- **Your instructions**
Copy the lines exactly as they appear, starting with the first line of the records and ending with the line that contains "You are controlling".

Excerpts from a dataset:
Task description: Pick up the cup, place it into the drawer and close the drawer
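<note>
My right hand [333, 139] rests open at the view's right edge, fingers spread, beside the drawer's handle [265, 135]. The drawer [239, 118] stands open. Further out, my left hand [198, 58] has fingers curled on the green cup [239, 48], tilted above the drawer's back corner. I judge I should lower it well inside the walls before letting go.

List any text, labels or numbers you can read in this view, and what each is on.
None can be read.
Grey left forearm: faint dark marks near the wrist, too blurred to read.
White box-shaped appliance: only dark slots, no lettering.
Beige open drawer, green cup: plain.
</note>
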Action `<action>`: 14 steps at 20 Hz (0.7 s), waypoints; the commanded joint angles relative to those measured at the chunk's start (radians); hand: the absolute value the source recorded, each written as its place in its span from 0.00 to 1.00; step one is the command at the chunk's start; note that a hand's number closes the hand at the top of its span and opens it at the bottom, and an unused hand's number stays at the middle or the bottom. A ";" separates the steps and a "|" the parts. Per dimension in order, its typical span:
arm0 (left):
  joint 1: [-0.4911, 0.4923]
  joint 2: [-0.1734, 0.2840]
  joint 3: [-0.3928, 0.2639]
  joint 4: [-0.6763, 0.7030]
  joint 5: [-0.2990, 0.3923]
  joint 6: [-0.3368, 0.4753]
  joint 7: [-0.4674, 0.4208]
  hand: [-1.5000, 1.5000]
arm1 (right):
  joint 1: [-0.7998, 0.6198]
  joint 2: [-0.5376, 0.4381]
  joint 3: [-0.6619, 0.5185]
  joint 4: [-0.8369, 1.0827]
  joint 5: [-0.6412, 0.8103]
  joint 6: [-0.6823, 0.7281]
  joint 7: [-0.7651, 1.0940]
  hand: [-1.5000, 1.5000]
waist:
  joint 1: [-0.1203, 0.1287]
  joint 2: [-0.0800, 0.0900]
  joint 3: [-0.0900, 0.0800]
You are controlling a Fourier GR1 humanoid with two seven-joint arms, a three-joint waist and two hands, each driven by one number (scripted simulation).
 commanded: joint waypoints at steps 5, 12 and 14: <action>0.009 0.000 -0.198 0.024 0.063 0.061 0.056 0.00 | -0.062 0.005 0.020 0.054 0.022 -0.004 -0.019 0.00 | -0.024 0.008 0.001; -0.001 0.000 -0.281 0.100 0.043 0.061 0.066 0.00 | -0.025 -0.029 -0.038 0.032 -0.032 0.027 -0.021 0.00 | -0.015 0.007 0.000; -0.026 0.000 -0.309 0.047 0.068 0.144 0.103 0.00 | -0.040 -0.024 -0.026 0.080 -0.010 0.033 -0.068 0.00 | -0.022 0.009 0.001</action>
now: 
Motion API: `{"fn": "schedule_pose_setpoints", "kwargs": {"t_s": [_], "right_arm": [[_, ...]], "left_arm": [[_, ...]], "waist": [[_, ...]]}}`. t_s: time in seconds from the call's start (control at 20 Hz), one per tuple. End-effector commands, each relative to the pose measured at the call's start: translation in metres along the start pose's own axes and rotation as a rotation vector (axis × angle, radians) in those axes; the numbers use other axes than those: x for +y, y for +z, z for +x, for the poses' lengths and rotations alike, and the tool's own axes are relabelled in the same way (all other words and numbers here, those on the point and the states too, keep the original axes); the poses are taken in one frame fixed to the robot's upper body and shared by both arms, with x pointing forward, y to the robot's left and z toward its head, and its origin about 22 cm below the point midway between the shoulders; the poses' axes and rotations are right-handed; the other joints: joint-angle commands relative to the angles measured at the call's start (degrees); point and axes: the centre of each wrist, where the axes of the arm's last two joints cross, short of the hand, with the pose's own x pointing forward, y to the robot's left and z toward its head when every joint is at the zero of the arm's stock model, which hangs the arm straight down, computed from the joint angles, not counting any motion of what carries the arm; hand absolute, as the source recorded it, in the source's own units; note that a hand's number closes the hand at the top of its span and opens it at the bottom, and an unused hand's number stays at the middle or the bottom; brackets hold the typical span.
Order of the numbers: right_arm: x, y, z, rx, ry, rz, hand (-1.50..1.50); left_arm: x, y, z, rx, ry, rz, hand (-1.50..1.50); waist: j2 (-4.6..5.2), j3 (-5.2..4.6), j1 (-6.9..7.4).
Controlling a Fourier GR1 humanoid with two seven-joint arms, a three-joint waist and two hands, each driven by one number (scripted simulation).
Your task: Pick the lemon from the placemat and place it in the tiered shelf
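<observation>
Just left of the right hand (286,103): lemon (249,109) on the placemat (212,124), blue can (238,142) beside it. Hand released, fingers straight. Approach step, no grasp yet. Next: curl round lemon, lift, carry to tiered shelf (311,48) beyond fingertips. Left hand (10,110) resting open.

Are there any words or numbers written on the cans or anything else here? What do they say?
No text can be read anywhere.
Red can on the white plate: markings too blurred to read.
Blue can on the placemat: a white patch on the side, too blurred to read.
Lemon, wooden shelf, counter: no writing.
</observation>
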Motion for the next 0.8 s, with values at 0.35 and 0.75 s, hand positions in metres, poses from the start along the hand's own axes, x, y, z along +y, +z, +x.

- **Solution to this exercise**
Task description: Pick up the cup, place it into the drawer and close the drawer
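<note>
My right hand [333, 139] rests open at the view's right edge, fingers spread, beside the drawer's handle [265, 135]. The drawer [239, 118] stands open. Further out, my left hand [198, 58] has fingers curled on the green cup [239, 48], tilted above the drawer's back corner. I judge I should lower it well inside the walls before letting go.

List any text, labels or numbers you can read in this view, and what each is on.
None can be read.
Grey left forearm: faint dark marks near the wrist, too blurred to read.
White box-shaped appliance: only dark slots, no lettering.
Beige open drawer, green cup: plain.
</note>
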Action `<action>`: 14 steps at 20 Hz (0.7 s), waypoints; the commanded joint angles relative to those measured at the chunk's start (radians); hand: the absolute value the source recorded, each written as its place in its span from 0.00 to 1.00; step one is the command at the chunk's start; note that a hand's number closes the hand at the top of its span and opens it at the bottom, and an unused hand's number stays at the middle or the bottom. A ";" separates the steps and a "|" the parts. Per dimension in order, its typical span:
arm0 (left):
  joint 1: [-0.4911, 0.4923]
  joint 2: [-0.1734, 0.2840]
  joint 3: [-0.3928, 0.2639]
  joint 4: [-0.6763, 0.7030]
  joint 5: [-0.2990, 0.3923]
  joint 6: [-0.3368, 0.4753]
  joint 7: [-0.4674, 0.4208]
  hand: [-1.5000, 1.5000]
arm1 (right):
  joint 1: [-0.7998, 0.6198]
  joint 2: [-0.5376, 0.4381]
  joint 3: [-0.6619, 0.5185]
  joint 4: [-0.8369, 1.0827]
  joint 5: [-0.6412, 0.8103]
  joint 6: [-0.6823, 0.7281]
  joint 7: [-0.7651, 1.0940]
  hand: [-1.5000, 1.5000]
waist:
  joint 1: [-0.1203, 0.1287]
  joint 2: [-0.0800, 0.0900]
  joint 3: [-0.0900, 0.0800]
You are controlling a Fourier GR1 humanoid with two seven-joint arms, a three-joint waist and two hands, each driven by one number (scripted simulation).

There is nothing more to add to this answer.